## Assignment
Give the data below again exactly as it stands. Omit the pictures.

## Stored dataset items
┌────────

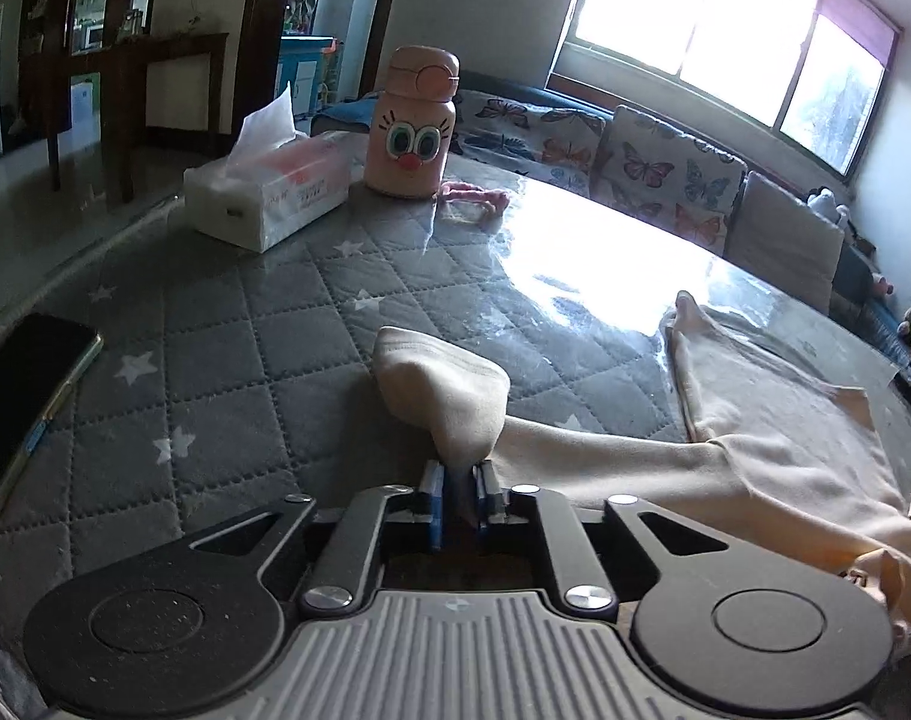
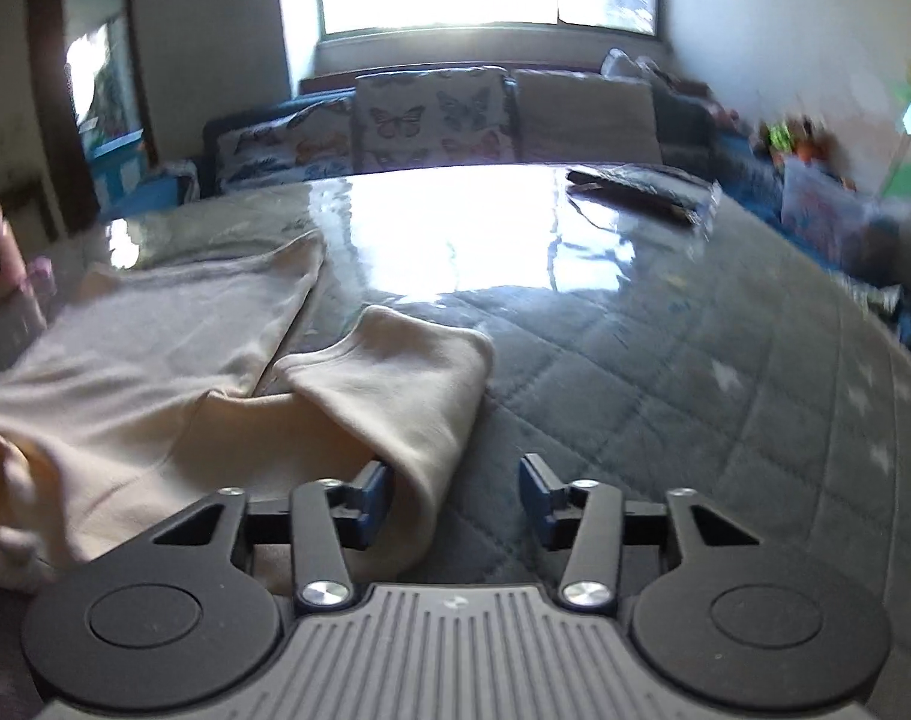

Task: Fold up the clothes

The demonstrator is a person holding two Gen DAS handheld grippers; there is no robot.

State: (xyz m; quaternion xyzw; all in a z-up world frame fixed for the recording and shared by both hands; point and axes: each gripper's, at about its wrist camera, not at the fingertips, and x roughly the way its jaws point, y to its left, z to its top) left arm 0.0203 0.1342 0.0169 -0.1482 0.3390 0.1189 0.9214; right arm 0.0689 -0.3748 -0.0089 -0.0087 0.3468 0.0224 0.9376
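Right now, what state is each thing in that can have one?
left gripper: shut on a sleeve cuff
right gripper: open, the other sleeve lying beside its left finger
cream garment: spread on the table, not yet folded
pink bottle: upright, lid closed
tissue pack: open, one tissue sticking up
phone: screen dark

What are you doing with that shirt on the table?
A person with a gripper in each hand is folding a cream shirt on the quilted grey table. The left gripper is shut on the end of one sleeve, lifting it up. The right gripper is open at the other sleeve, one finger beside the cloth, not gripping it. A pink bottle, a tissue pack and a phone sit nearby.
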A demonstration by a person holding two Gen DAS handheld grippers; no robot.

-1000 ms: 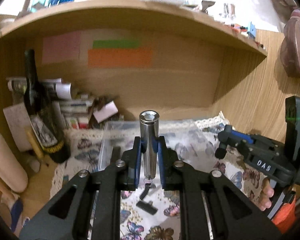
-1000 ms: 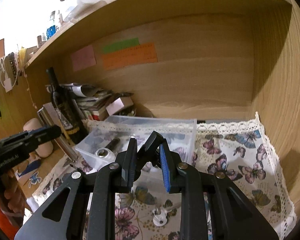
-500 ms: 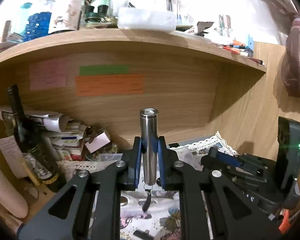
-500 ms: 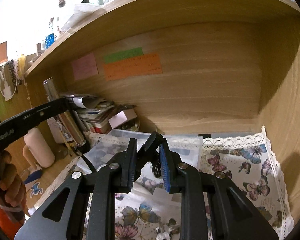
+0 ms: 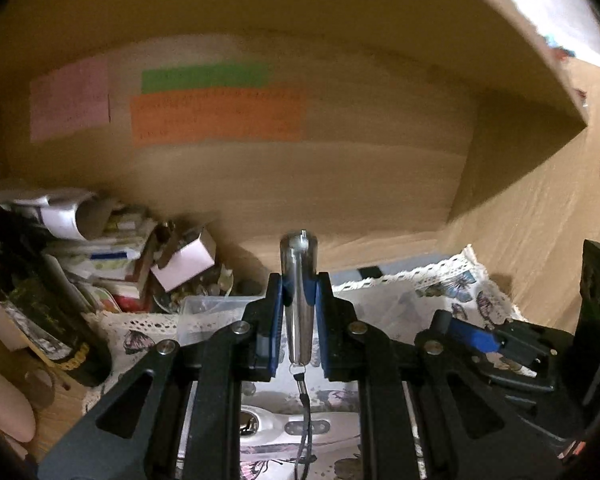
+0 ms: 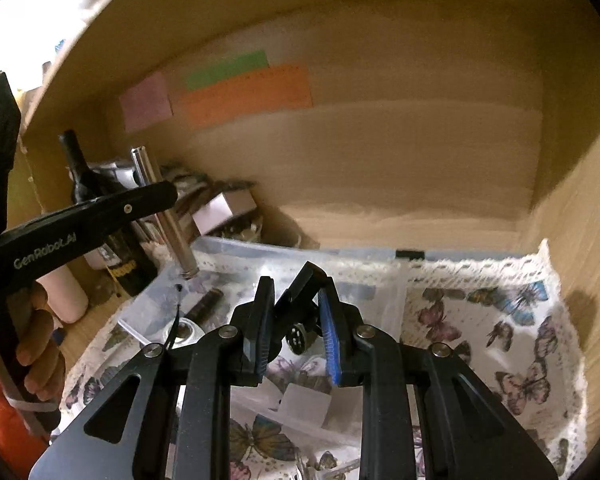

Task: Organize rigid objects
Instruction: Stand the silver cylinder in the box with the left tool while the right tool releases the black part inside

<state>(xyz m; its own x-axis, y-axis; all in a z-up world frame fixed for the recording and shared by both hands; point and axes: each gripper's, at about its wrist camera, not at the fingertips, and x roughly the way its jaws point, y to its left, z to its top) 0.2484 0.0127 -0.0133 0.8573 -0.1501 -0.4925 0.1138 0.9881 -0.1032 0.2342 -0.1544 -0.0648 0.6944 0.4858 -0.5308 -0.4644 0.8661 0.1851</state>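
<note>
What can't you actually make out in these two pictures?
- Writing on the orange note: blurred in both views.
- What the right gripper holds: a small dark object, mostly hidden by the blue pads.
- Lower end of the metal cylinder: covered by the left gripper in the left wrist view.
- Contents of the clear plastic box: partly blocked by the right gripper.
</note>
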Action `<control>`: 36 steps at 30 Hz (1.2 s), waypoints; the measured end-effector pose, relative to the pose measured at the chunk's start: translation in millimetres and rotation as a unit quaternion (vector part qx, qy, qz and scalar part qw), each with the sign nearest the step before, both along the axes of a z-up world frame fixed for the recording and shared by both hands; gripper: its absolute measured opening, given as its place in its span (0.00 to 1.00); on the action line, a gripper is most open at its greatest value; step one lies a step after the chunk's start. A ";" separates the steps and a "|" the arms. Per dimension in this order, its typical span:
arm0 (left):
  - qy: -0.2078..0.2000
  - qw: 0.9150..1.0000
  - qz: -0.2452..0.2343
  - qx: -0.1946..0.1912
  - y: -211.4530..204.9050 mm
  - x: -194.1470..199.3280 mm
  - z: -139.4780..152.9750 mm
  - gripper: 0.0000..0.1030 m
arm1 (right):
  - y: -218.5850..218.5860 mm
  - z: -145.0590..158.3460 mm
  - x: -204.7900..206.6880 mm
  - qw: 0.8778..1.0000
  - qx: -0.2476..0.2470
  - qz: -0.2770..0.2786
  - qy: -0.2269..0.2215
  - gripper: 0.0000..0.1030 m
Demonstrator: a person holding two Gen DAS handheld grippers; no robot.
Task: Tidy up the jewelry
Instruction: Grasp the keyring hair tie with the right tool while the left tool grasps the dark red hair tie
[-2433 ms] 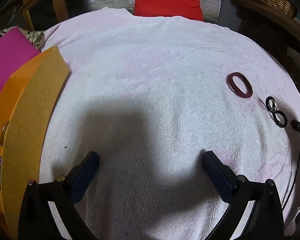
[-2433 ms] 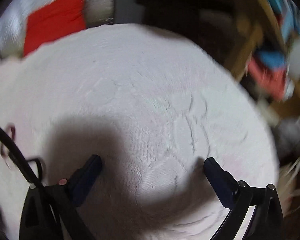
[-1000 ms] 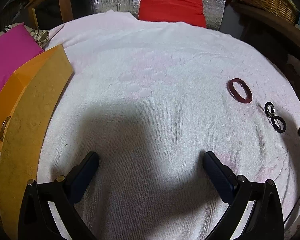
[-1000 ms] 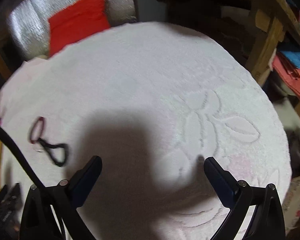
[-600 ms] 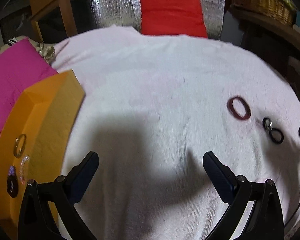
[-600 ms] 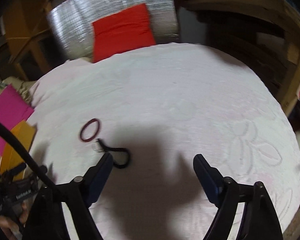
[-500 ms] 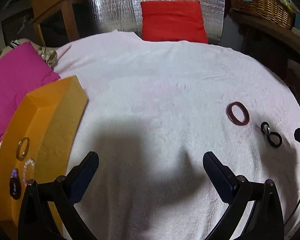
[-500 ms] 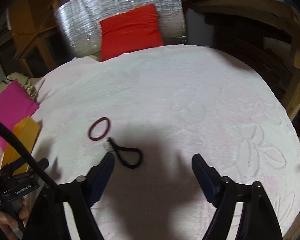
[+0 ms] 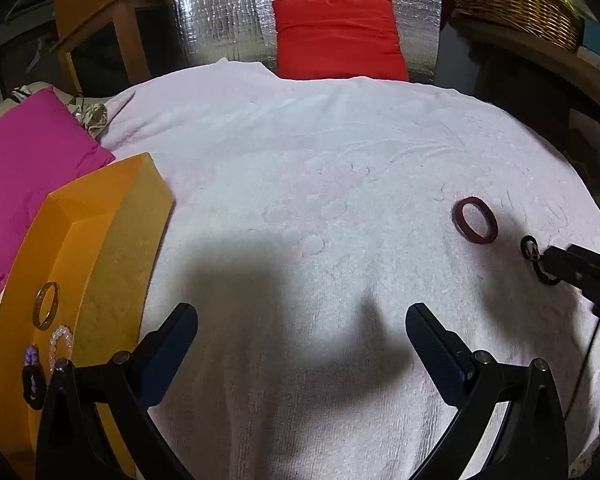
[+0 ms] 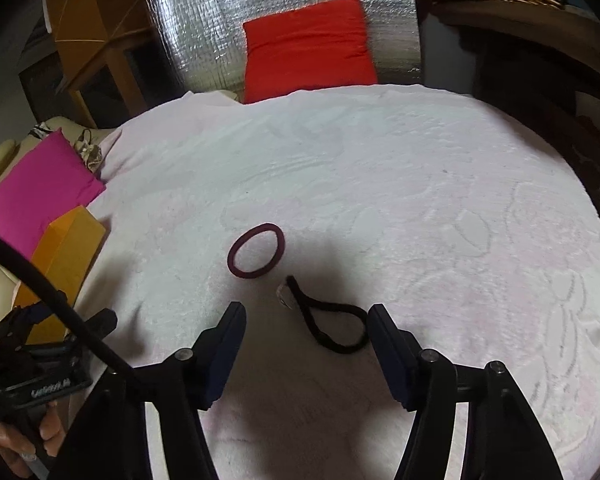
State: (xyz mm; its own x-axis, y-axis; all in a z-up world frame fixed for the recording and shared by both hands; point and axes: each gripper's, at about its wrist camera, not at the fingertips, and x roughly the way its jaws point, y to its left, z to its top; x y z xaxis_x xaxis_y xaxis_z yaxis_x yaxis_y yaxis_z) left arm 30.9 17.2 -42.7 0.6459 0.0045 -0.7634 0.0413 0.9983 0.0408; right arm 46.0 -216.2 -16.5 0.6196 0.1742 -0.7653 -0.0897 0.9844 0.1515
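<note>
A dark red band (image 10: 256, 251) and a black band with a small clear bead (image 10: 332, 326) lie on the white towel (image 10: 380, 184). My right gripper (image 10: 306, 316) is open and empty, its fingertips on either side of the black band, just above it. In the left wrist view the red band (image 9: 475, 226) sits at the right, and the right gripper's tip covers part of the black band (image 9: 531, 249). My left gripper (image 9: 300, 328) is open and empty over bare towel. An orange tray (image 9: 112, 248) at the left holds a gold ring (image 9: 45, 310) and beaded bracelets (image 9: 58, 340).
A pink cushion (image 9: 28, 160) lies behind the orange tray. A red cushion (image 9: 338, 38) leans on a silver foil panel at the back. A wicker basket (image 9: 516, 0) stands on a wooden shelf at the back right. The towel's edge drops off at the right.
My right gripper has swung left and come forward over the black band, its jaws narrowing somewhat. My left gripper has pulled back and up, so the tray's contents show.
</note>
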 end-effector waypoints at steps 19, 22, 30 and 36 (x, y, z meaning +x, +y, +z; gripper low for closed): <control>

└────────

## Result
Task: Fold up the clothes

The demonstrator is a person holding two Gen DAS handheld grippers; there is no robot.

State: (xyz m; quaternion xyzw; all in a z-up world frame fixed for the recording and shared by both hands; point and axes: each gripper's, at about its wrist camera, not at the fingertips, and x roughly the way its jaws point, y to its left, z to its top) left arm 0.0203 0.1342 0.0169 -0.1482 0.3390 0.1189 0.9214; right arm 0.0689 -0.3748 -0.0089 -0.0087 0.3468 0.0224 0.9376
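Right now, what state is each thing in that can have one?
left gripper: shut on a sleeve cuff
right gripper: open, the other sleeve lying beside its left finger
cream garment: spread on the table, not yet folded
pink bottle: upright, lid closed
tissue pack: open, one tissue sticking up
phone: screen dark

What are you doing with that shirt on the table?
A person with a gripper in each hand is folding a cream shirt on the quilted grey table. The left gripper is shut on the end of one sleeve, lifting it up. The right gripper is open at the other sleeve, one finger beside the cloth, not gripping it. A pink bottle, a tissue pack and a phone sit nearby.
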A demonstration by a person holding two Gen DAS handheld grippers; no robot.

-1000 ms: 
-1000 ms: 
-500 ms: 
-500 ms: 
+0 ms: 
+0 ms: 

Task: Organize rigid objects
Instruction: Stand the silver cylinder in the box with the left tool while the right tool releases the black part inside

<state>(xyz m; its own x-axis, y-axis; all in a z-up world frame fixed for the recording and shared by both hands; point and axes: each gripper's, at about its wrist camera, not at the fingertips, and x roughly the way its jaws point, y to its left, z to its top) 0.2484 0.0127 -0.0133 0.8573 -0.1501 -0.4925 0.1138 0.9881 -0.1032 0.2342 -0.1544 -0.0648 0.6944 0.4858 -0.5308 -0.4644 0.8661 0.1851</state>
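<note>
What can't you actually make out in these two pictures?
- Writing on the orange note: blurred in both views.
- What the right gripper holds: a small dark object, mostly hidden by the blue pads.
- Lower end of the metal cylinder: covered by the left gripper in the left wrist view.
- Contents of the clear plastic box: partly blocked by the right gripper.
</note>
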Action `<control>`: 36 steps at 30 Hz (1.2 s), waypoints; the measured end-effector pose, relative to the pose measured at the chunk's start: translation in millimetres and rotation as a unit quaternion (vector part qx, qy, qz and scalar part qw), each with the sign nearest the step before, both along the axes of a z-up world frame fixed for the recording and shared by both hands; gripper: its absolute measured opening, given as its place in its span (0.00 to 1.00); on the action line, a gripper is most open at its greatest value; step one lies a step after the chunk's start. A ";" separates the steps and a "|" the arms. Per dimension in this order, its typical span:
arm0 (left):
  - qy: -0.2078..0.2000
  - qw: 0.9150..1.0000
  - qz: -0.2452..0.2343
  - qx: -0.1946..0.1912
  - y: -211.4530..204.9050 mm
  - x: -194.1470..199.3280 mm
  - z: -139.4780..152.9750 mm
  - gripper: 0.0000..0.1030 m
arm1 (right):
  - y: -218.5850..218.5860 mm
  - z: -145.0590..158.3460 mm
  - x: -204.7900..206.6880 mm
  - qw: 0.8778..1.0000
  - qx: -0.2476..0.2470
  - qz: -0.2770..0.2786
  - qy: -0.2269..0.2215
  - gripper: 0.0000..0.1030 m
Demonstrator: a person holding two Gen DAS handheld grippers; no robot.
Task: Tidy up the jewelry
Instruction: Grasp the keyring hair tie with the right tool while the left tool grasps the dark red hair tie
[-2433 ms] 
[-2433 ms] 
[-1000 ms] 
[-1000 ms] 
[-600 ms] 
[-600 ms] 
[-500 ms] 
[-500 ms] 
[+0 ms] 
[+0 ms] 
State: (xyz mm; its own x-axis, y-axis; all in a z-up world frame fixed for the recording and shared by both hands; point and axes: each gripper's, at about its wrist camera, not at the fingertips, and x roughly the way its jaws point, y to its left, z to its top; x y z xaxis_x xaxis_y xaxis_z yaxis_x yaxis_y yaxis_z) left arm 30.9 17.2 -42.7 0.6459 0.0045 -0.7634 0.0413 0.9983 0.0408; right arm 46.0 -216.2 -16.5 0.6196 0.1742 -0.7653 -0.0897 0.9844 0.1515
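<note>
A dark red band (image 10: 256, 251) and a black band with a small clear bead (image 10: 332, 326) lie on the white towel (image 10: 380, 184). My right gripper (image 10: 306, 316) is open and empty, its fingertips on either side of the black band, just above it. In the left wrist view the red band (image 9: 475, 226) sits at the right, and the right gripper's tip covers part of the black band (image 9: 531, 249). My left gripper (image 9: 300, 328) is open and empty over bare towel. An orange tray (image 9: 112, 248) at the left holds a gold ring (image 9: 45, 310) and beaded bracelets (image 9: 58, 340).
A pink cushion (image 9: 28, 160) lies behind the orange tray. A red cushion (image 9: 338, 38) leans on a silver foil panel at the back. A wicker basket (image 9: 516, 0) stands on a wooden shelf at the back right. The towel's edge drops off at the right.
My right gripper has swung left and come forward over the black band, its jaws narrowing somewhat. My left gripper has pulled back and up, so the tray's contents show.
</note>
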 end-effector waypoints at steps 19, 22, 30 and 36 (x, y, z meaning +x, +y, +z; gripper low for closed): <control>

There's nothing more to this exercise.